The church is taking a great path by offering things such as entertainment and news postings along with discourses and other things. I remember a time in my life when I wanted to become a Buddhist monk and that is all I thought of, unfortunately it conflicted with my life of having a partner etc
Now I  realize that I may not be the Buddhist monk type but rather a new urban type monk, I see a lot of flaws in Buddhism but like any religion it will have them, it just seems like this one is the one without a massive amount of flaws and I just think it has more to offer humanity than faiths that teach in allegorical reference and hypothetical scenarios I just don’t get the other mainstream faiths and they all don’t accept me for my sexuality so fuckem. Currently in my life I am hoping to obtain some sort of subsidized or supportive housing for the long term to be independent...the last time I was independent was in my teens and that didn’t end up very well. I have always been with somebody and I thought to myself what if my purpose was to eventually discover independence ?? I figure society tries to lay it on strong that you need a partner to survive but I think single people have much more to offer society.
My manifesting is taking off – I use video, audio and meditation and visualization and I have won quite a bit this past year and in the lunar year of the dawg. I am a living testament that manifesting works. I have been able to get phase 1 of about 5 phases of stuff for my new place, starting with a twin bed and a microwave and various other small items....my next purchase will be a bit bigger with some essentials then lastly I have to focus on things like wifi & routers and stuff. This may not seem like much to the average person but to a person that has complexities such as mine it is a very big step and the going phrase around the dt east side was “I have ice cream in my freezer” and what they mean by that is that with drugs and food and rent of a single room occupancy there is not much left on welfare income other than maybe a tub of ice cream basically if you have money to spare for ice cream you have it made you have MADE It – people there would steal groceries from people walking it was that bad !!!
Thankfully I have always been taken care of, I have never been homeless per se but very close, thankfully I have always had a smile to attract a mate and an income to support my bills!! While this may not be enough to the average person....to me, it is a blessing since there is divine because in some countries there simply is no social welfare structure to assist.

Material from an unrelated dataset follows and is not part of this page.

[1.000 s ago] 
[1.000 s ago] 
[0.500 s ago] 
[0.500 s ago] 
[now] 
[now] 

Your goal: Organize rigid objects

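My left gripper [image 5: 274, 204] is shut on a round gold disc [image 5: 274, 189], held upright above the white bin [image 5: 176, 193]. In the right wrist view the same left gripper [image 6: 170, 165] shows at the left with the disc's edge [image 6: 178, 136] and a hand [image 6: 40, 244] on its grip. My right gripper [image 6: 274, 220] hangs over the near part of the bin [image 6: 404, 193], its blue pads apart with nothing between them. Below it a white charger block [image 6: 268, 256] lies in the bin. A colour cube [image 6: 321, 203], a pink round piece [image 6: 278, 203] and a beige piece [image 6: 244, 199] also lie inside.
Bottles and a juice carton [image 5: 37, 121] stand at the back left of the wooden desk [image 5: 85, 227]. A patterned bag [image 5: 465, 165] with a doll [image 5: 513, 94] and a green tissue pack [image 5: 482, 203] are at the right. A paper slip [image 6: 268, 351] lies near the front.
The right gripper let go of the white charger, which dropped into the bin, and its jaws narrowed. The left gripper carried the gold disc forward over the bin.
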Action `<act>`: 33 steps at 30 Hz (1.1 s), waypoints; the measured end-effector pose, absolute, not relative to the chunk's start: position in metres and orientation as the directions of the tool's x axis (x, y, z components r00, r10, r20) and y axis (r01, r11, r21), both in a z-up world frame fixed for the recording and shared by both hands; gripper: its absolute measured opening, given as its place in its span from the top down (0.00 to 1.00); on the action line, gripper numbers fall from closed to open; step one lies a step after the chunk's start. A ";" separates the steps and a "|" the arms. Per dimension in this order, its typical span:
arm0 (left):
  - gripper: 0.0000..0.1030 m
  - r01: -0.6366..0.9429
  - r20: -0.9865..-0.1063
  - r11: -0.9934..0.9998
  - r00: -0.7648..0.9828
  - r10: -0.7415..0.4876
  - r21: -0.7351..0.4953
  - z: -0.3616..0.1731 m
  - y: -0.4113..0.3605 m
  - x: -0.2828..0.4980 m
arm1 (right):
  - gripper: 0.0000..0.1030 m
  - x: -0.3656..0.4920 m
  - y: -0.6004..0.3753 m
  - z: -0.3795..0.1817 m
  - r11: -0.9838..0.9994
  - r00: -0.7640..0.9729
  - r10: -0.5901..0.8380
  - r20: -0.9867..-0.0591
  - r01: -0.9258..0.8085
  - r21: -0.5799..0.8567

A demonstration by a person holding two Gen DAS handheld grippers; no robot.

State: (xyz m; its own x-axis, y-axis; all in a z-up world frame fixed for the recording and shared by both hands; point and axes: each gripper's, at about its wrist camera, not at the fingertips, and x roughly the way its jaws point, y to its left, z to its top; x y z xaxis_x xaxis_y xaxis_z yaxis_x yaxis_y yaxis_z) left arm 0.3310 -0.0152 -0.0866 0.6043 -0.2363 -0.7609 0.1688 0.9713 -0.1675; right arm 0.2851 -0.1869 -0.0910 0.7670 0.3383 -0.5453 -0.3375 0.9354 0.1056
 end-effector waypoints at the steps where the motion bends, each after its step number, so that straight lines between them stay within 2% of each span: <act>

Right now India and Pakistan may be declaring war, Trump is in a summit in Vietnam, Canada is in turmoil due to a scandal and well you can get all swept up in this stuff or you can simply focus on the self and your own pursuits and it is time to stop and reflect and take calm in the silence cause you never really know when this could all flash and its done reality is gone as you know it and what did you do but do everything opposite to the spirits needs just propped up the matrix and its needs in the pyramid structure. I think you would feel pretty robbed when the powers that be insist that you must come back another time to deal with the karma of your life. I was just telling somebody close to me how I have not incurred any negative karma in the last oh say 14 years and how much of a blessing that is. I mean for minimal meat eating and animal stress but if you work to obtain sincerity in all you do for 14 years that could be a millennia of karma !! before that –all I was racking up was negativity and was most likely under the control of luciferian consciousness whom rewarded me vastly. Now I am okay subsisting on rice and cilantro a tomato and some onion and broth to cook it in, in my teens only stealing from somebody and being able to afford a $400 buffet would make me happy !! but I have to be thankful that I learnt from those experiences and am happy living as a monk. I sacrifice decades to meditation and I have not gained much but the loss of anger, hostility, sadness, illness, and negativity.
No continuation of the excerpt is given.